Y ojo, que no éramos ni uno ni dos, sino un setenta por ciento, nada menos. Y, además, haciendo gala de un ejercicio insólito en nuestro país: ponernos de acuerdo. Las cuatro asociaciones judiciales, las tres de fiscales, y la gente no asociada.

Pero es que hay cosas que claman al cielo, y ésta, sin duda, es una de las que claman a gritos, porque con buenas palabras no hemos logrado nada.

El manifiesto leído simultáneamente en toda España tiene catorce puntos, pero solo haré un resumen. Reivindicamos medios materiales y personales, sistemas informáticos que sirvan para algo más que para agotar nuestra paciencia, dotación de plazas y de juzgados que acaben con el colapso, y garantías de independencia que dejen de arrojar sombras y de poner obstáculos a nuestra labor.
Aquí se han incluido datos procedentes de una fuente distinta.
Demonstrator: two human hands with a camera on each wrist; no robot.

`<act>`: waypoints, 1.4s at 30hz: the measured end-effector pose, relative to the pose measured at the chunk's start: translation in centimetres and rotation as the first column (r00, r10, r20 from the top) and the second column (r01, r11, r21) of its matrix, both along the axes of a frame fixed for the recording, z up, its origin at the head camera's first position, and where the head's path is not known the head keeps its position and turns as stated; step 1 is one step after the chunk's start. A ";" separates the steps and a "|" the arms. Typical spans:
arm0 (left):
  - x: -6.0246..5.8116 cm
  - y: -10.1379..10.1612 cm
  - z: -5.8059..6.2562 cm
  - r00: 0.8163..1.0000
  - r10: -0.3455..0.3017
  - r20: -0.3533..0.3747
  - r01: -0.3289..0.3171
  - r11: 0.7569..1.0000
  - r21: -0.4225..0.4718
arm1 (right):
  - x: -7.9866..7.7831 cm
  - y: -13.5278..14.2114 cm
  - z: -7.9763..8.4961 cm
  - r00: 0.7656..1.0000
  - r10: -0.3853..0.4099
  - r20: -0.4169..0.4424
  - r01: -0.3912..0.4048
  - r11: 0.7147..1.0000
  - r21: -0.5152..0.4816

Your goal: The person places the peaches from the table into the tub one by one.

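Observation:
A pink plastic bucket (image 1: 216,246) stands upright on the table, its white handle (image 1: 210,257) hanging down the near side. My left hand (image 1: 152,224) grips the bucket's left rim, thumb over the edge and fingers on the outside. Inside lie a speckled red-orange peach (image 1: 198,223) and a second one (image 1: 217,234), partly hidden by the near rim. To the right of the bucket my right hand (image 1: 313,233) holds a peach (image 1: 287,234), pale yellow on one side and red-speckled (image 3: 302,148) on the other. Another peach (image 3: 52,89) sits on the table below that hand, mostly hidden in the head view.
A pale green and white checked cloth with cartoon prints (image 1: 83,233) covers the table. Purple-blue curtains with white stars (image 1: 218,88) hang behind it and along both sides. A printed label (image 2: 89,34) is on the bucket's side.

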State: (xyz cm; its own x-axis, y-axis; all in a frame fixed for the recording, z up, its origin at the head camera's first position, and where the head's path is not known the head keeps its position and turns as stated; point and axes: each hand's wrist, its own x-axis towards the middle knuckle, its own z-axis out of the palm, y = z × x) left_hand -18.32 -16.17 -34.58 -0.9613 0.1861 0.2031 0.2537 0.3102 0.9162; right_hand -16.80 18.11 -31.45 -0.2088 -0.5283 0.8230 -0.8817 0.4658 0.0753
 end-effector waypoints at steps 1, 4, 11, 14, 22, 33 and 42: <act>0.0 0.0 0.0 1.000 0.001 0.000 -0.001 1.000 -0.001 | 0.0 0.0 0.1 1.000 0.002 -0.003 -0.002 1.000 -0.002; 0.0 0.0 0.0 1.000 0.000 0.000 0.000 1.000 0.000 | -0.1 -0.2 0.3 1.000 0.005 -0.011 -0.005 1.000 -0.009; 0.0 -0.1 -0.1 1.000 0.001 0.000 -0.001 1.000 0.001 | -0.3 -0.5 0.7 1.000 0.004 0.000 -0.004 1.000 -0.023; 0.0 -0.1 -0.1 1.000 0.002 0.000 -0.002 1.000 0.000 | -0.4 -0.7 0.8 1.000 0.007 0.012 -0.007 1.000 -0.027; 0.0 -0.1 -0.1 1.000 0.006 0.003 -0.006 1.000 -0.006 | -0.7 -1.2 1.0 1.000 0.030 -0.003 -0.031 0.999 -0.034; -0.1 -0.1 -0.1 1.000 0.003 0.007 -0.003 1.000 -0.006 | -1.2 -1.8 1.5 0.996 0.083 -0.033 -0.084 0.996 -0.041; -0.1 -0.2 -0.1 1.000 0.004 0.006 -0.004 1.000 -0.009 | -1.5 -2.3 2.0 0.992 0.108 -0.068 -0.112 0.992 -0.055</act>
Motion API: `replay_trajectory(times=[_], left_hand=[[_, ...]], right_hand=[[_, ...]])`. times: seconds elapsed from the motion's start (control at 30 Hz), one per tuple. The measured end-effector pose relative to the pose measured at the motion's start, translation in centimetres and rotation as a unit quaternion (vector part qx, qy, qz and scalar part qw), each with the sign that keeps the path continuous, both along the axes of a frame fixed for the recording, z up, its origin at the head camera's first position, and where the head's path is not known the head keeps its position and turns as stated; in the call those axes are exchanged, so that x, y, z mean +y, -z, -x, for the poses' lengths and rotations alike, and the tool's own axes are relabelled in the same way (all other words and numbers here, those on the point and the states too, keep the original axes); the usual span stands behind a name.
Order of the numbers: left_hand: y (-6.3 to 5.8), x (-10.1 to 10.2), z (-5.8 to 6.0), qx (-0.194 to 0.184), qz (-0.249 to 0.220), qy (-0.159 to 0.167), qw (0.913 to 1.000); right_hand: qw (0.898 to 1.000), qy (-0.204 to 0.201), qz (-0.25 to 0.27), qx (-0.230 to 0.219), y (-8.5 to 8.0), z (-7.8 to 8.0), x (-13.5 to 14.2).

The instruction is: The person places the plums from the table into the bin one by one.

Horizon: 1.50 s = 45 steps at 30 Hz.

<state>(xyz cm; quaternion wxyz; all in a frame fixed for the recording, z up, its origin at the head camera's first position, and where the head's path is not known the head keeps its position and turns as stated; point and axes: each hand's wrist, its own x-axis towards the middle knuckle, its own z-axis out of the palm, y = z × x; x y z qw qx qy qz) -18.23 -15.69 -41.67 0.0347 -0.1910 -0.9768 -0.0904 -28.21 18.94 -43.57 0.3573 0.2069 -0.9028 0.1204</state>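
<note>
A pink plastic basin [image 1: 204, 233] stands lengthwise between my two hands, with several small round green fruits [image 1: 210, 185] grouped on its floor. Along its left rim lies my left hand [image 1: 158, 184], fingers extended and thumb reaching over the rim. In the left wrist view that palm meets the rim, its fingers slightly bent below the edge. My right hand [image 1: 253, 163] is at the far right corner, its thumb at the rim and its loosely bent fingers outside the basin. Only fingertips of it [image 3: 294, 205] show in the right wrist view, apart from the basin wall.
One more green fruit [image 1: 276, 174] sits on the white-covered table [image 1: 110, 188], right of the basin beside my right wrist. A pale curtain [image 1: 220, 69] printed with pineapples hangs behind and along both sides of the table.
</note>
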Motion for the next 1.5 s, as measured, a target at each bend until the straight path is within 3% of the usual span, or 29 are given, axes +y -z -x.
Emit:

Cosas que da vergüenza siquiera tener que reclamar.

Y sí, también reclamamos nuestros derechos laborales. Derecho a trabajar en condiciones de seguridad física y psíquica adecuadas, de tener permisos y derecho a conciliación como todo el mundo y de recibir un sueldo acorde con nuestra función y nuestro siglo, que ya ni recordamos cuando empezamos a perder poder adquisitivo. Porque sin unas condiciones dignas para administrar Justicia, poco justa acabará siendo ésta. Y no podemos seguir en silencio, conformándonos con eso de que «en casa del herrero, cuchara de palo».

Por si alguien tiene dudas, ilustraré con algunos ejemplos. No tenemos reconocido el permiso de paternidad como todas las personas, porque no cambiaron nuestra ley. Quienes ingresan en la carrera no tienen plaza fija hasta muchos años después, y andan de Herodes a Pilatos, cubriendo parches aquí y allá con lo que supone para cualquier proyecto de vida. Y, pese a que juran en arameo que van a crear más plazas, las convocatorias no alcanzan ni para cubrir jubilaciones, y hay escasas posibilidades de sustituciones en bajas. Por no hablar de que hay quien cobra por hora de guardia cantidades ridículas.

Si no es para levantarse toga en alto, que venga Dios y lo vea. Y de paso, que nos eche una manita, que se nos amontonan los expedientes.

Susana Gisbert es fiscal de la sección de Violencia Sobre la Mujer de la Fiscalía de Valencia.